Attenzione, però, a non pensare che tanto basti per gettare la croce addosso a ristoratori e commercianti, additandoli quali principi dell’evasione fiscale: se questo è possibile è perché gli italiani sono ancora molto liquidi. Quando si dice che ristoranti e aerei sono comunque pieni scatta il riflesso fessacchiotto di chi invita a valutare l’esistenza di chi fa la fame, ma ciò non toglie che il dato è reale: gli italiani vanno molto fuori e in giro. Che non è un male, non è un comportamento deprecabile, ma neanche la condotta di un popolo povero. Anzi. E qui vengo al punto dolente: se la disciplina fiscale fosse fatta valere con rigore, come giustizia vorrebbe, il tenore di vita scenderebbe. Vi fanno male le orecchie a sentirlo? Non staranno meglio nel mentire. Tutto ciò non è bello. Anzi, è vagamente ripugnante. Ma non lo è meno l’idea che possa imboccarsi la via del dagli al ricco e al consumatore di prodotti affluenti. Primo, perché tali sono tantissimi italiani, non solo i presunti ricchi da telefilm. Secondo, perché quello è un mercato che dovremmo favorire non punire, che c’invidiano nel mondo e dovrebbe essere utilizzato per attirare ricchezza, non per distruggerla.

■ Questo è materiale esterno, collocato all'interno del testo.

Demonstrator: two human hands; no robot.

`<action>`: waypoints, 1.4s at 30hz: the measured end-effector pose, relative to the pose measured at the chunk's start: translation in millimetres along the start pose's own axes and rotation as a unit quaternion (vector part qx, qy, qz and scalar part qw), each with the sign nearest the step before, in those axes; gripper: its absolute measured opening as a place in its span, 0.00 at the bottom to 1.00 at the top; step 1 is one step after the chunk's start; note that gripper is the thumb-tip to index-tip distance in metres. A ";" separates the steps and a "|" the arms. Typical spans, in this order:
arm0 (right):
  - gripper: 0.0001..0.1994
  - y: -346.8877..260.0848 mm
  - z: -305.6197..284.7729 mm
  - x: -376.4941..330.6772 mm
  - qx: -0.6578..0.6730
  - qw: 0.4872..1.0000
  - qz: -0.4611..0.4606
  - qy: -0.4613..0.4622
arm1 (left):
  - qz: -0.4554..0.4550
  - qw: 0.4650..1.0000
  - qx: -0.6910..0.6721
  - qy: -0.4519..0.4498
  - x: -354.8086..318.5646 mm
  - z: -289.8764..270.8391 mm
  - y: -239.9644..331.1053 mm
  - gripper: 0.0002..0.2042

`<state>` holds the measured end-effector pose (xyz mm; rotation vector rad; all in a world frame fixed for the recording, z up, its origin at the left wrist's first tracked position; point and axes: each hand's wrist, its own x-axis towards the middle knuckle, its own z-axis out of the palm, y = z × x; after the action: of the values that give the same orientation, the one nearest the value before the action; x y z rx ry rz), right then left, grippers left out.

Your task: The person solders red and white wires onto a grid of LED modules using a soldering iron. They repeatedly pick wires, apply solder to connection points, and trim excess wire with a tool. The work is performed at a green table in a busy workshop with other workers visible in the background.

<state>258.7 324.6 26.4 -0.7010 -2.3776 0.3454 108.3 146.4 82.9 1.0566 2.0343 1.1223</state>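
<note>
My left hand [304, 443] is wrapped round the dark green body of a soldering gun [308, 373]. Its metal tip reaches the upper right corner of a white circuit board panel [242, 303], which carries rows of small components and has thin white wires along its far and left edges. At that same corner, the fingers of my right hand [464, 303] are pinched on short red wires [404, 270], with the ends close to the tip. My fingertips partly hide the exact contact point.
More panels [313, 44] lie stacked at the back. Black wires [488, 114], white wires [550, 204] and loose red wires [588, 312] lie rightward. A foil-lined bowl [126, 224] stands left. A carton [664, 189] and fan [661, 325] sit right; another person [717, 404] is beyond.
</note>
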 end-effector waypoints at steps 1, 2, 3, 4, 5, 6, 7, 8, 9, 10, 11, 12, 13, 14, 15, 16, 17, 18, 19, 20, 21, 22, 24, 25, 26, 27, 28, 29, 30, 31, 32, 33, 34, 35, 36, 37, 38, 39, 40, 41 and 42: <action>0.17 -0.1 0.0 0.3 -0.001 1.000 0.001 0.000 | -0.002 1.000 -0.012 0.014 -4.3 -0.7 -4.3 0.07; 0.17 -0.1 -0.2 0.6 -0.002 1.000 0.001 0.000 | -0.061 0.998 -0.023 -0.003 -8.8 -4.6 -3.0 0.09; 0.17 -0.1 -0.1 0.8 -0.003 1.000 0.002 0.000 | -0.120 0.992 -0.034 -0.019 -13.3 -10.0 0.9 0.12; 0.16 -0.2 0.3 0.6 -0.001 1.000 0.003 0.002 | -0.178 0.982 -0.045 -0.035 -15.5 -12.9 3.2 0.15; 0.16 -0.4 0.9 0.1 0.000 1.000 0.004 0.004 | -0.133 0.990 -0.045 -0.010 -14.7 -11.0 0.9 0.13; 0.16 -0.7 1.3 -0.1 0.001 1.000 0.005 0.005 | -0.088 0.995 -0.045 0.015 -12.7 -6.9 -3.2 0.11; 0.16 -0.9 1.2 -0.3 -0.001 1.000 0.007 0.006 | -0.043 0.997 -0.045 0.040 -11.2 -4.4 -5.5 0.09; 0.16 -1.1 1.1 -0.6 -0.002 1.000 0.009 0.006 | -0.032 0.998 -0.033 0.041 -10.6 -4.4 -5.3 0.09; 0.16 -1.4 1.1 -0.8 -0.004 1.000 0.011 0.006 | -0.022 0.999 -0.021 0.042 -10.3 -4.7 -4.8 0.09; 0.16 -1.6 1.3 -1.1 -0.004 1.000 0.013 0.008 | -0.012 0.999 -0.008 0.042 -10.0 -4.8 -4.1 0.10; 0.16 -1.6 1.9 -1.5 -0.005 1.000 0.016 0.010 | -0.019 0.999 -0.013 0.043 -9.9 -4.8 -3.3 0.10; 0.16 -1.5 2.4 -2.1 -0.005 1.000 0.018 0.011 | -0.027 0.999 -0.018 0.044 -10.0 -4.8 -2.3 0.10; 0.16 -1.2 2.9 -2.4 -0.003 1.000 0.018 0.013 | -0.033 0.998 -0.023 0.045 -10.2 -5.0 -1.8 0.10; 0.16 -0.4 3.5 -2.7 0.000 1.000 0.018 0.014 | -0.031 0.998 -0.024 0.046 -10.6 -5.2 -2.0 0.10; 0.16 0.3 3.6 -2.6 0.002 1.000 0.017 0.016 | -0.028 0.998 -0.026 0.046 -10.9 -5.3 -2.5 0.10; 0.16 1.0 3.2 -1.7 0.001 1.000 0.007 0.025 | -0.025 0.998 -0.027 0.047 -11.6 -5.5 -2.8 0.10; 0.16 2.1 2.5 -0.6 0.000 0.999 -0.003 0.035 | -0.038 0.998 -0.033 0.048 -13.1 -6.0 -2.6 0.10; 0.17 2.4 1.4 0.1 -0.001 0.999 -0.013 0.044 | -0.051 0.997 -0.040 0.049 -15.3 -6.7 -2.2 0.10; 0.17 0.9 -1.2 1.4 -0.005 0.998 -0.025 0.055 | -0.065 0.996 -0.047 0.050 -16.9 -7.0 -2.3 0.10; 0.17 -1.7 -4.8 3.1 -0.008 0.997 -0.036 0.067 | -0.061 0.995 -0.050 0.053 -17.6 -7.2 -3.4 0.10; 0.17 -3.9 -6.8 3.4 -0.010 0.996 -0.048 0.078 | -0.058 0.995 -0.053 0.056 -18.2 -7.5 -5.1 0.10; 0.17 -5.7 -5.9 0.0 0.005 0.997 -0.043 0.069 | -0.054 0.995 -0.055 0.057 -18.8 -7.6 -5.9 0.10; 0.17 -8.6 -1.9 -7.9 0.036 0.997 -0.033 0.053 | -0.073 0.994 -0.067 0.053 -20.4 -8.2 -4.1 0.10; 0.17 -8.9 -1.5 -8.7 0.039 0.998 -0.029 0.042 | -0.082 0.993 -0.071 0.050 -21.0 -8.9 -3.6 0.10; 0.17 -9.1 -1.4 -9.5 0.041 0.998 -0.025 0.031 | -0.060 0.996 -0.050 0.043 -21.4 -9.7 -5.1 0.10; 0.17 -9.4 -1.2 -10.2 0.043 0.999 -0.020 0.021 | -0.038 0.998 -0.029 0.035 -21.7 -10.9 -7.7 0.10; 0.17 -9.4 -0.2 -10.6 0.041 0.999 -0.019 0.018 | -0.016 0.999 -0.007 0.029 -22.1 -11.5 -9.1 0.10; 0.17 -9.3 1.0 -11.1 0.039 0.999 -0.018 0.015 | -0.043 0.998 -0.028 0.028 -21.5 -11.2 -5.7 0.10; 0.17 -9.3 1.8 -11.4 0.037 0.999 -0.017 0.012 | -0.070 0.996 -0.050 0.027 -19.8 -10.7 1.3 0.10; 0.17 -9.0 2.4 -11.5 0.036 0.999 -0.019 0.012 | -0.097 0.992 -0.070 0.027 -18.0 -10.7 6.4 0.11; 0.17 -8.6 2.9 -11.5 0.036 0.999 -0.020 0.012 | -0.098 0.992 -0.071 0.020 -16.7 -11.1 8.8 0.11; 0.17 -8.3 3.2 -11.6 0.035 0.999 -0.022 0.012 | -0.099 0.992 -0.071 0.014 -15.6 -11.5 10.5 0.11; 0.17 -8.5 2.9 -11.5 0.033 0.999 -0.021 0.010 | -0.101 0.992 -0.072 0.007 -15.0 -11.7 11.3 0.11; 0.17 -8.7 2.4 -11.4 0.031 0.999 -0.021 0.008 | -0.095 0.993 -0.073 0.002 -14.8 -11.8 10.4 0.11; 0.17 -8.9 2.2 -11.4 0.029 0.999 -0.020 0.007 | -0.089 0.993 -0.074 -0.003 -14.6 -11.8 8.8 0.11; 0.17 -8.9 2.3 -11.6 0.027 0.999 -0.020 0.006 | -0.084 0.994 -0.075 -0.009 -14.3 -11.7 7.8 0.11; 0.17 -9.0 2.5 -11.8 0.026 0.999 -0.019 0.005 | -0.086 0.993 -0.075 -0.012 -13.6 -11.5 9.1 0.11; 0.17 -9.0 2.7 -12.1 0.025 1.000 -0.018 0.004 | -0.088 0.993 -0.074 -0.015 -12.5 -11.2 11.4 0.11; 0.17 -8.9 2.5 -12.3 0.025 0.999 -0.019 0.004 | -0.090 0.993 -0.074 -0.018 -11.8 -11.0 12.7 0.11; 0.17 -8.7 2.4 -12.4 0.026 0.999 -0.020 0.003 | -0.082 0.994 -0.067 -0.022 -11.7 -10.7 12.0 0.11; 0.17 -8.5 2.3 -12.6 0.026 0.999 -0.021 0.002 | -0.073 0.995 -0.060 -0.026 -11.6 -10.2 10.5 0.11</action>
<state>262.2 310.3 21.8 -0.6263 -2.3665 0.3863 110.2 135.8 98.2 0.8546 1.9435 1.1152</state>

Dubito che gli autori dei controlli, per il luogo e per la data scelti, non avessero messo nel conto un certo clamore mediatico. Piuttosto credo che lo abbiano cercato. Un esempio: i controlli sui proprietari di auto di grossa cilindrata non solo si possono fare ovunque e sempre, ma anche stando dietro una scrivania. E’ facile. Cercarli nella perla delle Dolomiti ha, però, un valore aggiunto spettacolare. Tutto questo, però, nuoce gravemente alla credibilità dello Stato. Intanto perché non è un peccato possedere grosse macchine. Poi perché l’Italia le produce, ed è bene qualcuno le compri. Infine perché le notizie comunicate alla stampa omettono di ricordare un dettaglio: nulla di quello che è stato accertato ha il benché minimo valore se non passato al vaglio di un giudice terzo (nel caso il contribuente voglia ricorrere). Lo spettacolo dell’accusa, cui l’Italia s’è assuefatta, non è la messa in scena della severità, ma la tragedia dell’inciviltà. La vettura può essere intestata ad un familiare (coniuge, figli) non dotato di reddito, ma non per questo è un evasore, visto che, magari, il pagamento è stato effettuato da chi dichiara cifre più che congrue. Dite che sto sognando? Può darsi, anzi vado oltre: i numeri dicono che troppi italiani spendono soldi che ufficialmente non hanno. Ma metterne alla berlina alcuni, sollecitare l’invidia sociale, offrire motivazione alla rabbia, è la via sicura verso la perdizione.

La vedo così: posto che da noi la pressione fiscale è troppo alta, sicché chi è onesto paga troppo, la via di fuga non può essere la disonestà (che va punita), ma il premio all’onestà. Non chiedetemi di fare l’esattore del ristoratore, ma premiatemi se, pagando in modo regolare, contribuisco al prodotto interno e al fisco. Allettatemi con la convenienza, non intimoritemi con il terrore fiscale. L’obiettivo è essere più ricchi e più onesti, non più poveri e ipocriti.